Re: wal_synch_method = open_sync safe on RHEL 5.5?

От
Greg Smith
Дата:
Mark Kirkwood wrote:
Now I recall some discussion about this enabling direct io and the general flakiness of this on Linux, so is the option regarded as safe?

No one has ever refuted the claims in http://archives.postgresql.org/pgsql-hackers/2007-10/msg01310.php that it can be unsafe under a heavy enough level of mixed load on RHEL5.  Given the performance benefits are marginal on ext3, I haven't ever considered it worth the risk.  (I've seen much larger gains on Linux+Veritas VxFS).  From what I've seen, recent Linux kernel work has reinforced that the old O_SYNC implementation was full of bugs now that more work is being done to improve that area.  My suspicion (based on no particular data, just what I've seen it tested with) is that it only really worked before in the very specific way that Oracle does O_SYNC writes, which is different from what PostgreSQL does.

P.S. Be wary of expecting pgbench to give you useful numbers on a single run.  For the default write-heavy test, I recommend three runs of 10 minutes each (-T 600 on recent PostgreSQL versions) before I trust any results it gives.  You can get useful data from the select-only test in only a few seconds, but not the one that writes a bunch.

-- 
Greg Smith  2ndQuadrant US  Baltimore, MD
PostgreSQL Training, Services and Support
greg@2ndQuadrant.com   www.2ndQuadrant.us

Re: wal_synch_method = open_sync safe on RHEL 5.5?

От
Mark Mielke
Дата:
The conclusion I read was that Linux O_SYNC behaves like O_DSYNC on other systems.

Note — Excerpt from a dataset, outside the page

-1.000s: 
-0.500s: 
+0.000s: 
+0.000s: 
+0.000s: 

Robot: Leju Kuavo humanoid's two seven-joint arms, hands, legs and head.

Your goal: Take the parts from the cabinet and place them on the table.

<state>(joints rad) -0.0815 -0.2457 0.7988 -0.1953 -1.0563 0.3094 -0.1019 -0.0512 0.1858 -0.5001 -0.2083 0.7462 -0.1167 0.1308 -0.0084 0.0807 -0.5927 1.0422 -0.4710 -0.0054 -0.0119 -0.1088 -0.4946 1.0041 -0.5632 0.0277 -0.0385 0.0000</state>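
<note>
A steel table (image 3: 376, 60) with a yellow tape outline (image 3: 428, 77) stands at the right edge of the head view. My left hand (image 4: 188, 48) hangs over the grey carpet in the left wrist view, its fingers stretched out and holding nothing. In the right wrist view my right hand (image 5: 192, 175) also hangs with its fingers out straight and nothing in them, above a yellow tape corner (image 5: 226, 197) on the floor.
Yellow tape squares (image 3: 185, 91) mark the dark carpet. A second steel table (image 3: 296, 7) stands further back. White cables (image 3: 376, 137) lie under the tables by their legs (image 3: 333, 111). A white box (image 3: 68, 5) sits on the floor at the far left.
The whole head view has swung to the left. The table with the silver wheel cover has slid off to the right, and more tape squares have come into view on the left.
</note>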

For WAL, this seems satisfactory?

Personally, I use fdatasync(). I wasn't able to measure a reliable difference for my far more smaller databases, and fdatasync() seems reliable and fast enough, that fighting with O_SYNC doesn't seem to be worth it. Also, technically speaking, fdatasync() appeals more to me, as it allows the system to buffer while it can, and the application to instruct it across what boundaries it should not buffer. O_SYNC / O_DSYNC seem to imply a requirement that it does a synch on every block. My gut tells me that fdatasync() gives the operating system more opportunities to optimize (whether it does or not is a different issue :-) ).

Cheers,
mark


On 06/17/2010 11:29 PM, Greg Smith wrote:
Mark Kirkwood wrote:
Now I recall some discussion about this enabling direct io and the general flakiness of this on Linux, so is the option regarded as safe?

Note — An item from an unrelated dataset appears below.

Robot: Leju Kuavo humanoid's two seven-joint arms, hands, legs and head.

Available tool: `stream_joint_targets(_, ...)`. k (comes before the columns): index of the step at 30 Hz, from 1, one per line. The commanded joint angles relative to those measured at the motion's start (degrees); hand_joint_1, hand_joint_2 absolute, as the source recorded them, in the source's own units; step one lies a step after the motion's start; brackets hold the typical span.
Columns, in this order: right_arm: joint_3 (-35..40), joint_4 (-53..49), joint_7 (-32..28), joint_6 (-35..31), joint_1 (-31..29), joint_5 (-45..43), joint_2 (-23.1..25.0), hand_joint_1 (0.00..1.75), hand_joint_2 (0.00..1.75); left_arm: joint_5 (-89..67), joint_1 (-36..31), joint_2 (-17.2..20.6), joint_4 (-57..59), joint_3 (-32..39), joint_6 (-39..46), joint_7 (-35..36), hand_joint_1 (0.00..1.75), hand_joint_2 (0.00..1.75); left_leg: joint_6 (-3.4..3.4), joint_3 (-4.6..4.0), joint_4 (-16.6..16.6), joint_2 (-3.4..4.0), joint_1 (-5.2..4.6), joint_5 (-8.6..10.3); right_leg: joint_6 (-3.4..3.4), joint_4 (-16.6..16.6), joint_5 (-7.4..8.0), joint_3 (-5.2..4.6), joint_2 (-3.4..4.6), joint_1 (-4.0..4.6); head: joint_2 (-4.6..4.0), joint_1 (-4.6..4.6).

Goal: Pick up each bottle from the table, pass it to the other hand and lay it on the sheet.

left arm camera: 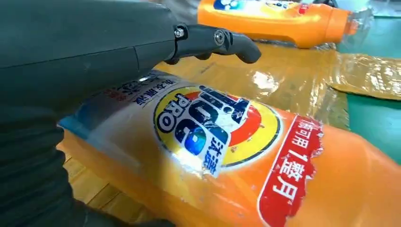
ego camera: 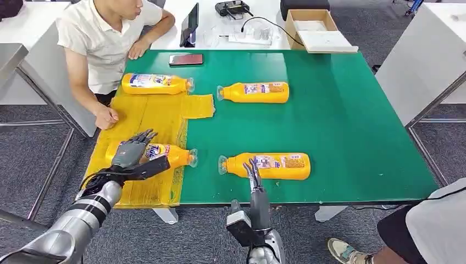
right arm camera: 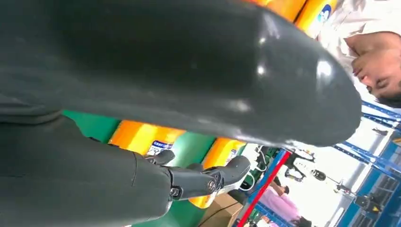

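Observation:
Two orange detergent bottles lie on the yellow sheet (ego camera: 148, 113) at the table's left: one at the far end (ego camera: 156, 83), one near the front edge (ego camera: 173, 155). My left hand (ego camera: 132, 151) hovers over the near one, fingers spread and thumb in front, not wrapped round it. In the left wrist view the fingers (left arm camera: 213, 40) stretch straight above its label (left arm camera: 213, 127). Two more bottles lie on the green table, one far (ego camera: 255, 92) and one near (ego camera: 269, 166). My right hand (ego camera: 254, 179) points its straight fingers at the near bottle's neck end, holding nothing.
A person sits at the table's left with a hand (ego camera: 107, 117) on the sheet's edge. A phone (ego camera: 186, 59) lies at the green table's (ego camera: 357, 121) far edge; a tablet (ego camera: 189, 25) and a cardboard box (ego camera: 310, 27) stand beyond. Another person's leg (ego camera: 395, 231) is at the front right.

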Motion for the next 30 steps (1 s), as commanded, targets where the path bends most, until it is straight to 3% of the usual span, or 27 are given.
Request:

No one has ever refuted the claims in http://archives.postgresql.org/pgsql-hackers/2007-10/msg01310.php that it can be unsafe under a heavy enough level of mixed load on RHEL5.  Given the performance benefits are marginal on ext3, I haven't ever considered it worth the risk.  (I've seen much larger gains on Linux+Veritas VxFS).  From what I've seen, recent Linux kernel work has reinforced that the old O_SYNC implementation was full of bugs now that more work is being done to improve that area.  My suspicion (based on no particular data, just what I've seen it tested with) is that it only really worked before in the very specific way that Oracle does O_SYNC writes, which is different from what PostgreSQL does.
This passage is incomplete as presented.